New research, from smart data capture firm Scandit, has revealed the changing nature of delivery drivers roles, their increased workloads and pressures in recent years.

Global Delivery Insight – Driver Views from the Last Mile surveyed over 1,200 delivery drivers from 11 countries worldwide. It found the majority (71%) of drivers are dealing with increased volume of deliveries, and on average, a parcel arrives on a doorstep every six and half minutes. Each driver is dropping off nine parcels every hour, the report found.

Scandit said this increase in volume is intensified by the changing nature of the work, with 67% stating they now have to complete deliveries to different types of drop-off points, 66% stating they are now expected to work faster, and the same amount reporting an increase in new tasks such as identity verification at the door.

“Our research has uncovered a workforce stretched to its limits,” said Samuel Mueller, CEO and co-founder of Scandit. “As delivery companies have innovated and diversified their offerings to meet consumer demand, drivers on the frontline are feeling the pressure of changing roles, increased parcel volumes and high expectations of speedy delivery. The onus is now on delivery companies to deploy the right technology to attract, support, and retain this critical workforce.”

The overwhelming majority (82%) of drivers use a smartphone to complete their delivery tasks, including providing proof-of-delivery at the door, age or ID verification, finding parcels at the kerbside and connecting with customers and head office during a shift. Only 16% of delivery drivers rely on a dedicated scanning device and 2% don’t use a device to track deliveries at all.
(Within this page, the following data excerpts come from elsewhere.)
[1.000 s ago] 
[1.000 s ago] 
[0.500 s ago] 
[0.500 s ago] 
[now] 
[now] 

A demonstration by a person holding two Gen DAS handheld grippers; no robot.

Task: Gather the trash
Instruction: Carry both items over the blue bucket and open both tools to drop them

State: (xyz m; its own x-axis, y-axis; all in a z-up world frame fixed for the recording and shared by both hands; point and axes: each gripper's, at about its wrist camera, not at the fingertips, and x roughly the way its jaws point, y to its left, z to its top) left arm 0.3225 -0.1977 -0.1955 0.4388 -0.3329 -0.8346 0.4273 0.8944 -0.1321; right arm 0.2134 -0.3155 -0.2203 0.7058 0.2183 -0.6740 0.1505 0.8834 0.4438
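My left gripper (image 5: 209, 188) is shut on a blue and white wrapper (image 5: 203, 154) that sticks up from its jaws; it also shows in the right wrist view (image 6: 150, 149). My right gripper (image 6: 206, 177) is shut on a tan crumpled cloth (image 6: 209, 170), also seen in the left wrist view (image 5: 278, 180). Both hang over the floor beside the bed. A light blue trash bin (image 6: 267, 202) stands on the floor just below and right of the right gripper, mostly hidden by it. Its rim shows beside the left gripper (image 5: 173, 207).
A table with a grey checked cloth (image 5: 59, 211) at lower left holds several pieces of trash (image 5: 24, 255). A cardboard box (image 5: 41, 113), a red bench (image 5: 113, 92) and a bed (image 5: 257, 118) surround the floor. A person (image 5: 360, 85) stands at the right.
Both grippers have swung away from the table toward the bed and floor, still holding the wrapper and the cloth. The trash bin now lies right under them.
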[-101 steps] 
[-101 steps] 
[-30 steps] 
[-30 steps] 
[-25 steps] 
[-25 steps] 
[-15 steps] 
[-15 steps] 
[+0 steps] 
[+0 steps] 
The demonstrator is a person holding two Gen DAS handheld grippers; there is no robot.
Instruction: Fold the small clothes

The high volume and evolving workload is further intensified by staff shortages and retention challenges, with 50% stating staff shortages have increased during the last five years. The majority of drivers (67%) stated they had changed jobs within the last two years, with 42% of these within the last year. Many of these job changes are within the industry itself as 68% previously had a job in delivery. The research also revealed that 37% juggle delivery with another job – with 7% holding down two or more jobs – and some respondents having seven different roles.

Despite this fluidity and high turnover, the delivery industry is still appealing to its workforce as 88% of drivers would recommend their current employer. Parcel and post delivery offers flexible working opportunities and it allows them to pursue different careers and activities. For example, 29% of those with more than one role work in administration, 23% work in creative or IT industries and 18% also work in skilled trades such as plumbing and building.

“The delivery industry needs a flexible workforce, significant parts of which are often employed on a gig economy or part-time basis, in order to manage unscheduled or unexpected peaks in demand,” continued Mueller.

“But this workforce is well-versed in the industry, and will actively seek out not only a strong package of salary and benefits, but also flexible working patterns, a company with a strong brand reputation, and crucially the provision of high-performance technology in order to complete their demanding roles.”